Nothing’s more infuriating than opening the in-flight magazine to see the Sudokus already half-done, in the colors of your rival Sudoku gang
Survival Tip: When flipping off your wife behind her back…
Make sure she’s not standing in front of a mirror.
My ambition is to be the last man on earth so that I can find out if all those girls were telling the truth.
Best thing about wearing glasses is taking them off when you’re about to make a point so people know it’s about to get real.
Her: Who was your first love?
Me: Debbie.
H: What was she like?
M: She was little.
H: Are you talking about snacks?
M: [mouth full] Maybe.
Free pizza at work got me like “Fine, I’ll come back on Monday”.
And then one day we decided we were tired of sleeping in and doing whatever we wanted whenever we wanted in a clean house, and we had kids.
Why is it called “getting ghosted” when ghosts whole thing is sticking around too long
Waiter: can I take your order?
Me: [clutching my Amazon package] you most certainly CANNOT
*Dino-Jesus preaching to the dinosaurs*
“Let he who is without sin cast the first stone.”
*Asteroid crushes Earth*
“Dammit Dad.”
8: Dad you’re not spending time with me just cuz you’re getting material for Twitter, right?
Twitter Dad: No I love you, Pete.
Mike:
ABC family: Halloween Harry Potter marathon
Me: love it
ABC: Christmas Harry Potter marathon
Me: I guess there are some Christmas scenes
ABC: Thanksgiving Harry Potter marathon
Me: that’s an amer-
ABC: national girlfriend day Harry Potter marathon
Me: goddammit
She asked if I had lost my mind. It’s nice to know that there’s some doubt.
My kids want a second dog for me to feed, walk and clean up after for Christmas.

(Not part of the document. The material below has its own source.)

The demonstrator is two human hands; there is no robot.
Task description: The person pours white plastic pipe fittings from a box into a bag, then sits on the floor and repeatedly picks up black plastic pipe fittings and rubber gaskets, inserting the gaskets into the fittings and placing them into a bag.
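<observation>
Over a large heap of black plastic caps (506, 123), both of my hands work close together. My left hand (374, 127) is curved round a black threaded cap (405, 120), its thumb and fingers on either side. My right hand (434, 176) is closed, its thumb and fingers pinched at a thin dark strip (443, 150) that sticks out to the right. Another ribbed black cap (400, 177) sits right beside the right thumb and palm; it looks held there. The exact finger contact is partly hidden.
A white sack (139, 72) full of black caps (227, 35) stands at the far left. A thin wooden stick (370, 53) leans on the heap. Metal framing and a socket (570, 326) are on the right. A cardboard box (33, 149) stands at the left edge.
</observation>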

fiat earther: nasa are lying to us, all of the pictures of the earth are fake
me: ok but even if that were true, why would it make the earth flat?
fiat earther: it isn’t, it’s shaped like an Italian car, didn’t you read my name?
Good thing Father’s Day is only one day. I don’t think I could stand to be a father longer than that.
Why does Mommy always say no?
Well Son, if Mommy said yes all the time you’d have 20 more siblings.
#Friyay
I ask a very tall man if he can help me reach something at the back of the top shelf in a supermarket. He kindly does.
Man: You’d better check, if it’s something only I can reach, it might be out of date.
The last 60+ Miss Universe pageant winners have been from earth I don’t know man, seems fixed.
The dinosaurs didnt “rule the earth” they were just alive stop giving them credit for administrative skills they almost certainly didnt have
A poster with a mugshot saying “Have you seen this man”
So I rang up and said No.
You have to do your bit for society .
Exes really text you out of nowhere like bro didn’t you cheat on me
I want a girl who’s crazy, but considerate. Like, if she stays home on a Friday night, she’s not resting — she’s giving the world a break.
Welcome to your 40s: your chin looks lonely, here’s another one.
my Playstation got stolen… i have no one to console me.